Philip Ingram MBE explains why data sovereignty is becoming a critical issue for organisations moving security and IT systems to the cloud.
Over 25% to 44% of organisational physical security setups are currently in the cloud or use a hybrid approach, with adoption rapidly increasing.
Roughly 92-98% of businesses use cloud solutions for general IT and 75% of security leaders plan to transition to cloud-based physical security within 12 months says a report quoting the CCTV company Verkada.
The key to understanding wider risks from cloud-based systems is as much about data sovereignty as it is cybersecurity.
According to an average from several studies only 35% of organisations have full visibility into where their cloud data is stored and governed.
This surprising gap becomes especially concerning when you think over that the UK’s digital economy relies on technology in government institutions and healthcare services.
A survey published in Data Centre Magazine reveals that 78% of UK IT leaders now prioritise sovereignty when selecting technology partners.
Yet many organisations operate under dangerous misconceptions about data sovereignty and believe that choosing a UK cloud region guarantees compliance.
Data sovereignty refers to the principle that digital information is subject to the laws and regulations of the country where it is store.
We collect data in Spain and store it in the United States, so we must comply with both nations’ legal frameworks. This isn’t just about physical location.
The country where data resides holds jurisdiction over how that information can be accessed, used and protected.
Three related but distinct concepts often create confusion.

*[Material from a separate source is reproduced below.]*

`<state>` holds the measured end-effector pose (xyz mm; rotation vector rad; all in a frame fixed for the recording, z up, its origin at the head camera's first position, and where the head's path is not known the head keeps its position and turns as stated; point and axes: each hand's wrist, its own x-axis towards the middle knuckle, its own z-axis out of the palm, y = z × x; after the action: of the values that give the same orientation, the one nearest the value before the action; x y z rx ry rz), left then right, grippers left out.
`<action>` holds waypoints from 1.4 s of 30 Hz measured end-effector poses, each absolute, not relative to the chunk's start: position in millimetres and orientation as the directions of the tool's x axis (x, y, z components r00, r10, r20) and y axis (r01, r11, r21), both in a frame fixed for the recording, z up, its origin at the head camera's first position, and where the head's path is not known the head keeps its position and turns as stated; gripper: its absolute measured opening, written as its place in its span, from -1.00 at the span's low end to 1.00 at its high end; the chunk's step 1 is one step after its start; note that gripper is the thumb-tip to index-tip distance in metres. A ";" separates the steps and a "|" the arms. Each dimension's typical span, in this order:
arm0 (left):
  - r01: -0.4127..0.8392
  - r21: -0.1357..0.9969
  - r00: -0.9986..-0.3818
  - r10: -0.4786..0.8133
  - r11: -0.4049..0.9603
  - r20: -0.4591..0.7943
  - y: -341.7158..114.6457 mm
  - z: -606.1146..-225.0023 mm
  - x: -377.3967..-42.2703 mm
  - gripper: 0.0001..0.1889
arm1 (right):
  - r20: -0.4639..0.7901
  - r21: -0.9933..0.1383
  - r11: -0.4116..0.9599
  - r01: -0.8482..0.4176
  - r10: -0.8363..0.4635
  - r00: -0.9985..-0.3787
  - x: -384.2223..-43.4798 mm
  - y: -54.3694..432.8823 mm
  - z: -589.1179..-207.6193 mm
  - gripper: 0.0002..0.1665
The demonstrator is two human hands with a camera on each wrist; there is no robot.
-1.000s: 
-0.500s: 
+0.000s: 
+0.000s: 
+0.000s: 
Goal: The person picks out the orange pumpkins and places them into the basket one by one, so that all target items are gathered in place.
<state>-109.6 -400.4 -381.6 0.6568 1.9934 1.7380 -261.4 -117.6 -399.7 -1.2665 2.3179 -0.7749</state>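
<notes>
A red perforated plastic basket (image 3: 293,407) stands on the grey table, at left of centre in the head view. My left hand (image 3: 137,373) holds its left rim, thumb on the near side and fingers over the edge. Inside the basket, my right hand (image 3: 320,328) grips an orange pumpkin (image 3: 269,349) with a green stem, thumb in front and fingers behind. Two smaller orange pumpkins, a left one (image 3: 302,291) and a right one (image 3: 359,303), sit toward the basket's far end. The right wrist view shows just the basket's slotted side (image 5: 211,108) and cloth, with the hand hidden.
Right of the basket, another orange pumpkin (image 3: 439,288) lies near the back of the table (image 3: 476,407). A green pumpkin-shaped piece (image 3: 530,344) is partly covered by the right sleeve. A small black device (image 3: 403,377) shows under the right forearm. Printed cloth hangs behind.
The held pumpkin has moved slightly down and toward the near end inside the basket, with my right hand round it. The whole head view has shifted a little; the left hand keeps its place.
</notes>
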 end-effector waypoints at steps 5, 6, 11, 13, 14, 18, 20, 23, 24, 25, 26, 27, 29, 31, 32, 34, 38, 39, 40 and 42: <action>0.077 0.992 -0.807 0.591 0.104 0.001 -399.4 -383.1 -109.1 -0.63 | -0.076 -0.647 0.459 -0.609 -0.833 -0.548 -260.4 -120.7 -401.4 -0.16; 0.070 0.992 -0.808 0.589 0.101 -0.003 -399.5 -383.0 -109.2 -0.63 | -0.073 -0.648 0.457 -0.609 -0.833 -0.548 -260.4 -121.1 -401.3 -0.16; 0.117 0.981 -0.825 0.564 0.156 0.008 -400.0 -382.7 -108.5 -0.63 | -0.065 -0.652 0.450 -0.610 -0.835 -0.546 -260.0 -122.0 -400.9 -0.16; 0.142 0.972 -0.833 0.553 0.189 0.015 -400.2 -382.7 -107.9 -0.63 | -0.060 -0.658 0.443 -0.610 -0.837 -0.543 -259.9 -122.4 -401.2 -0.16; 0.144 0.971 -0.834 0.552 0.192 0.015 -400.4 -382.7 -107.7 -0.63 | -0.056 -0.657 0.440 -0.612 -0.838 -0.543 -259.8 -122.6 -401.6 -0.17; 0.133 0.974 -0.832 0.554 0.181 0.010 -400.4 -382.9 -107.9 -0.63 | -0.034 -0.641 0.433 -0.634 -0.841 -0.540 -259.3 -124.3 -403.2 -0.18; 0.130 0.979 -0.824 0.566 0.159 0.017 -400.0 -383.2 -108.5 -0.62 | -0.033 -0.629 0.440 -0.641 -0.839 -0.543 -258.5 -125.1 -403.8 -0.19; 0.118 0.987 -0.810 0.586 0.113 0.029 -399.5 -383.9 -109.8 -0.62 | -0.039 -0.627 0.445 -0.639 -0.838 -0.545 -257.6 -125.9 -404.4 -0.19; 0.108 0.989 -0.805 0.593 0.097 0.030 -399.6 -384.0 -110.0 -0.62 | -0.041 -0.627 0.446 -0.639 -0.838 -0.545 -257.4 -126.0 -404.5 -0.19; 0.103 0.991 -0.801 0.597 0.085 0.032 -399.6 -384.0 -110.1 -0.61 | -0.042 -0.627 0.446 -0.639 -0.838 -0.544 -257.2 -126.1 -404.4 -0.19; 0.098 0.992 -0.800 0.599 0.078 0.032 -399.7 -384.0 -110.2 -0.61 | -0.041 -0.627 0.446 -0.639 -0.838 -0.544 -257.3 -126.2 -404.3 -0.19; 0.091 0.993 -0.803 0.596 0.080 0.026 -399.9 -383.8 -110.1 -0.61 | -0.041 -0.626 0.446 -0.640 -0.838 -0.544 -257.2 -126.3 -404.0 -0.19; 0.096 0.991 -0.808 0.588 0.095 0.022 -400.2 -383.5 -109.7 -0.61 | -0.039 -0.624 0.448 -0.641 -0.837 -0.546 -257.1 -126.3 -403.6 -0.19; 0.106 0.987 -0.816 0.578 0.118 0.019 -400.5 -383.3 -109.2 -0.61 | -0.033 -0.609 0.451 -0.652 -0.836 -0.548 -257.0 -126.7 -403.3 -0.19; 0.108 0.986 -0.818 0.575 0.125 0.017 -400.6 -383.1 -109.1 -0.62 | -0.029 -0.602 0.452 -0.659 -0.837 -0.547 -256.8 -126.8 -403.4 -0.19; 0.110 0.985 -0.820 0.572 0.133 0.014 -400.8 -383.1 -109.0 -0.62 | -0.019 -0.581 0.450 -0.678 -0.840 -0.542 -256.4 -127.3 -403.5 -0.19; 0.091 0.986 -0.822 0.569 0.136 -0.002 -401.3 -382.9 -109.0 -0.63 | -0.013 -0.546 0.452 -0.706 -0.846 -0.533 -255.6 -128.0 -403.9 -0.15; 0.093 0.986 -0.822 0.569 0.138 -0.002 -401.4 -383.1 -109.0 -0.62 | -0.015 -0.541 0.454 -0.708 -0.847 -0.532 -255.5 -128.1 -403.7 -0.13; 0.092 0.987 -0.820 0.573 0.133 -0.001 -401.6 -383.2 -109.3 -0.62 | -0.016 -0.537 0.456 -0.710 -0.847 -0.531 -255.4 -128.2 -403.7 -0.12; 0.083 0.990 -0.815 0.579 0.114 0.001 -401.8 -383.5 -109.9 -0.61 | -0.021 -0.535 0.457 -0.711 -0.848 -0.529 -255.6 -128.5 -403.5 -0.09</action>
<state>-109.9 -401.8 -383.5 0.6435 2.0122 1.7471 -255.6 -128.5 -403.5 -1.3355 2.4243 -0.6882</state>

Data sovereignty means data is governed by the laws of its storage location.
Data residency is just the actual physical location where data sits.
Data localisation refers to governmental policies that prohibit transferring data outside specific borders.

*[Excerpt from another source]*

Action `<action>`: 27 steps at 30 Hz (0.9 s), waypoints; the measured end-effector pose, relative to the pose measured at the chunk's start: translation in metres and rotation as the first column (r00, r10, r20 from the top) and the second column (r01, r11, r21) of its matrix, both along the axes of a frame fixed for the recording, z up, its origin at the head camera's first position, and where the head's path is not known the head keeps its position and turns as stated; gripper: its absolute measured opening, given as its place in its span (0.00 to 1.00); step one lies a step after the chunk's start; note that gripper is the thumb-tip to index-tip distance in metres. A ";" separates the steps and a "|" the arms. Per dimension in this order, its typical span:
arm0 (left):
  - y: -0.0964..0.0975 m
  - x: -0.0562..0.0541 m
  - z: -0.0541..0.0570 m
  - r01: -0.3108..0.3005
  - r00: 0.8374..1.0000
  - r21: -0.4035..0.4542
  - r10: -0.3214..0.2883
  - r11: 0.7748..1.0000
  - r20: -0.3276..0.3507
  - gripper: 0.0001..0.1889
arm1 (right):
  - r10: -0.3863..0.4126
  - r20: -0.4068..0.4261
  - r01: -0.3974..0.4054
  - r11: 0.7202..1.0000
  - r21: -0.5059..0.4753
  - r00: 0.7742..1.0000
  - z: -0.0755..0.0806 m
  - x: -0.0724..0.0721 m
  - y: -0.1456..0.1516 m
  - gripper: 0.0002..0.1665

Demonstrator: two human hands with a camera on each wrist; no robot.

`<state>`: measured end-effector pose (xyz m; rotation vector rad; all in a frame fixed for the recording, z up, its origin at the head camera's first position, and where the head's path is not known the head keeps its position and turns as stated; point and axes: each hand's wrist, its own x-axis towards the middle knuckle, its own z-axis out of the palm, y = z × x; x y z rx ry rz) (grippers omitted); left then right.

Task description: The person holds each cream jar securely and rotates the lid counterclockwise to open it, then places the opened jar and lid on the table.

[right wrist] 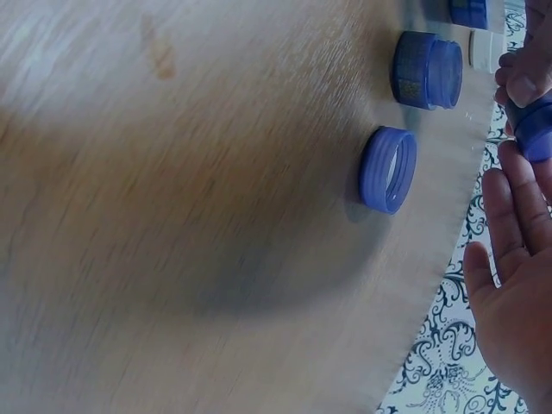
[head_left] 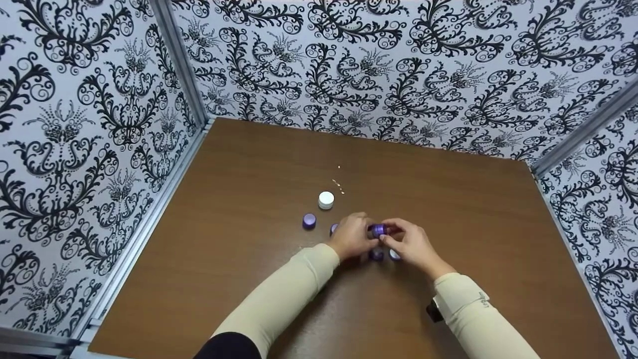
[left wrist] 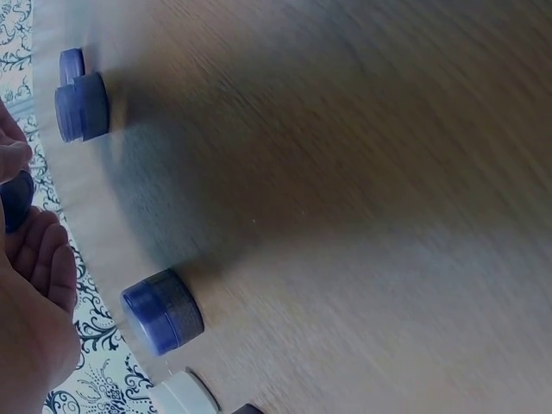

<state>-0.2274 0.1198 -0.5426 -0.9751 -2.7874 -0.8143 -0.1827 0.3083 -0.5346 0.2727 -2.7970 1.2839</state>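
Observation:
A small purple jar (head_left: 378,230) is held sideways between both hands, above the table. My left hand (head_left: 354,234) grips it from the left; in the right wrist view the thumb and fingers close round its body. On the other end, my right hand (head_left: 411,244) pinches the jar between thumb and fingers, its remaining fingers extended in the right wrist view (right wrist: 526,302). Beneath the hands stands a lidless purple jar (right wrist: 423,69). Beside it lies an upturned purple lid (right wrist: 388,170) with a white inside. Another purple jar (head_left: 334,228) is partly hidden behind the left hand.
Left of the hands stands a purple jar (head_left: 309,221) with its lid on. A white jar (head_left: 326,200) is a little farther back. Small pale flecks (head_left: 339,186) mark the brown table (head_left: 239,189). Patterned walls (head_left: 349,65) enclose the table at the back and sides.

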 end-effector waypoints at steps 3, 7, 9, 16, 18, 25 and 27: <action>0.000 0.000 0.001 0.002 1.000 0.000 -0.002 1.000 0.015 0.21 | 0.001 0.004 -0.001 1.000 -0.005 1.000 0.000 0.000 0.001 0.19; 0.000 0.001 0.002 0.008 1.000 0.009 -0.008 1.000 0.021 0.21 | -0.023 0.012 0.023 1.000 -0.004 1.000 0.001 0.000 0.001 0.17; 0.000 0.001 0.002 0.013 1.000 0.007 -0.013 1.000 0.016 0.21 | -0.032 0.016 0.032 0.999 0.002 0.999 0.001 0.000 0.000 0.16; -0.001 0.001 0.000 0.024 1.000 -0.025 -0.024 0.999 -0.001 0.20 | -0.026 0.007 0.026 1.000 0.015 1.000 -0.001 0.000 0.000 0.17; 0.000 0.001 0.000 0.027 1.000 -0.034 -0.027 0.999 -0.003 0.20 | -0.019 -0.001 0.019 1.000 0.017 1.000 -0.001 0.001 0.000 0.17; 0.000 0.002 0.001 0.032 0.999 -0.030 -0.032 0.999 -0.022 0.20 | -0.016 0.004 0.016 1.000 0.006 1.000 -0.001 0.002 0.002 0.18; 0.001 0.002 0.001 0.031 0.999 -0.028 -0.032 0.999 -0.027 0.20 | -0.024 0.020 0.024 1.000 0.001 1.000 -0.001 0.002 0.002 0.19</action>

These differences matter because choosing a UK data centre doesn’t mean we’ve achieved sovereignty automatically.
Cloud computing complicates data sovereignty fundamentally.

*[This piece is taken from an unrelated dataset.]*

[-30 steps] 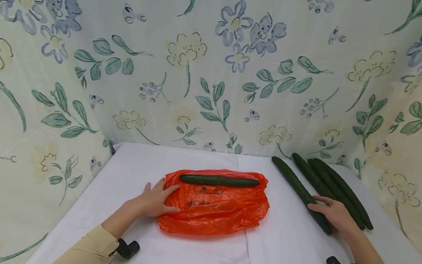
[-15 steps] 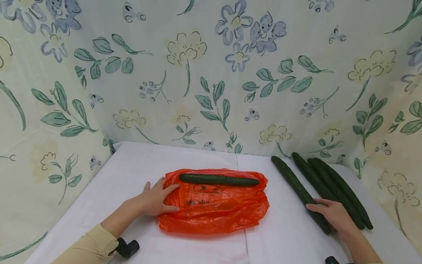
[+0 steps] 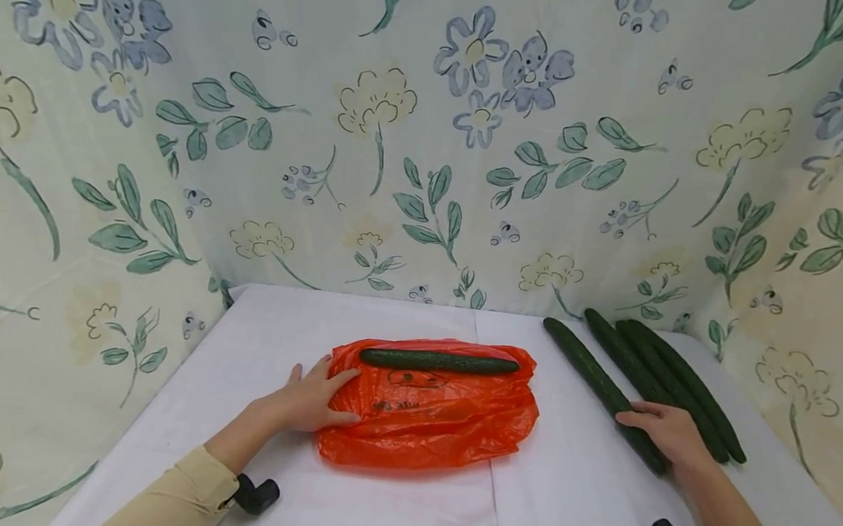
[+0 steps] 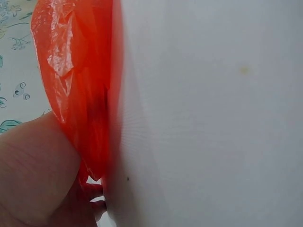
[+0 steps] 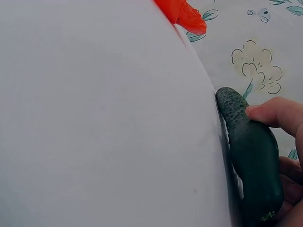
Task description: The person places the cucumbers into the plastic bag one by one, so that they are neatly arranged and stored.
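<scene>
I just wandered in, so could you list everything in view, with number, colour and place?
Plastic bag: one, red-orange, mid-table.
Cucumber on the bag: one, dark green, toward its far edge.
Held cucumber: one, dark green, right of the bag.
Other cucumbers: apparently three, dark green, side by side, farther right.
Table: one, white-covered, beneath them.
Flowered backdrop: count unclear, mostly pale, behind and beside the table.
Wrist gadgets: two, black, one at each wrist.
Left sleeve: one, beige, lower left.
Left hand: one, bare, touching the bag's left end.
Right hand: one, bare, gripping the held cucumber.
</scene>
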Action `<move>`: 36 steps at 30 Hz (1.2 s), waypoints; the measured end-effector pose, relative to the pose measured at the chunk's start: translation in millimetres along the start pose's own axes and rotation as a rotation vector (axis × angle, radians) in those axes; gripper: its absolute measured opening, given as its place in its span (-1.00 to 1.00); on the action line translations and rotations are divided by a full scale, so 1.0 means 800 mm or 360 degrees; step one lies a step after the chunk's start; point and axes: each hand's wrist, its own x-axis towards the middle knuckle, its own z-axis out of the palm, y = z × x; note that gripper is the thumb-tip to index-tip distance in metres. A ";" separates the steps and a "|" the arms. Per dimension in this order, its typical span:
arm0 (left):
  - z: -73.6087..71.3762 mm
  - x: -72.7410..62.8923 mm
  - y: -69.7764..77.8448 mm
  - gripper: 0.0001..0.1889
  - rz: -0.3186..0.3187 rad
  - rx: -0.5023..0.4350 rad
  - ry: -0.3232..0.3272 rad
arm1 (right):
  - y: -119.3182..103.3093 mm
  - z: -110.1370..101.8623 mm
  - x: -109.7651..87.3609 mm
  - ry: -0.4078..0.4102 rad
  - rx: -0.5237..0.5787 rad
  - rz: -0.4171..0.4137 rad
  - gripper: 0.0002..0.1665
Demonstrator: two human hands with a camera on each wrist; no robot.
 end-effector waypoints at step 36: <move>-0.001 0.000 0.000 -0.03 0.0005 -0.0018 -0.0004 | -0.025 -0.017 -0.005 -0.0048 0.0147 -0.0133 0.12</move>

We use cloud services, so our data may physically reside in data centres in different countries, each with its own legal framework.
A provider might promise our data “never leaves the EU,” but jurisdiction follows ownership, not location.
The U.S. CLOUD Act exemplifies this challenge.
Passed in 2018, it allows American law enforcement to compel U.S. companies to provide data stored abroad, whatever the physical location.
This creates direct conflict with GDPR Article 48, which states that court orders from third countries are only valid if based on international agreements like Mutual Legal Assistance Treaties.
A U.S. based provider managing data in Frankfurt can still be required legally to hand it over to American authorities without involving European regulators.
Geopolitical risks compound these concerns.
Research shows that 84% of UK IT leaders worry geopolitical developments could threaten their control over data and access to it.
Trust in major technology providers has fractured. 43% of UK IT leaders state they do not trust Big Tech with their data.
Non-compliance carries severe consequences.
GDPR regulators have issued over €4 billion in fines since its inception.
Organisations now navigate compliance in more than 130 countries, each with distinct requirements.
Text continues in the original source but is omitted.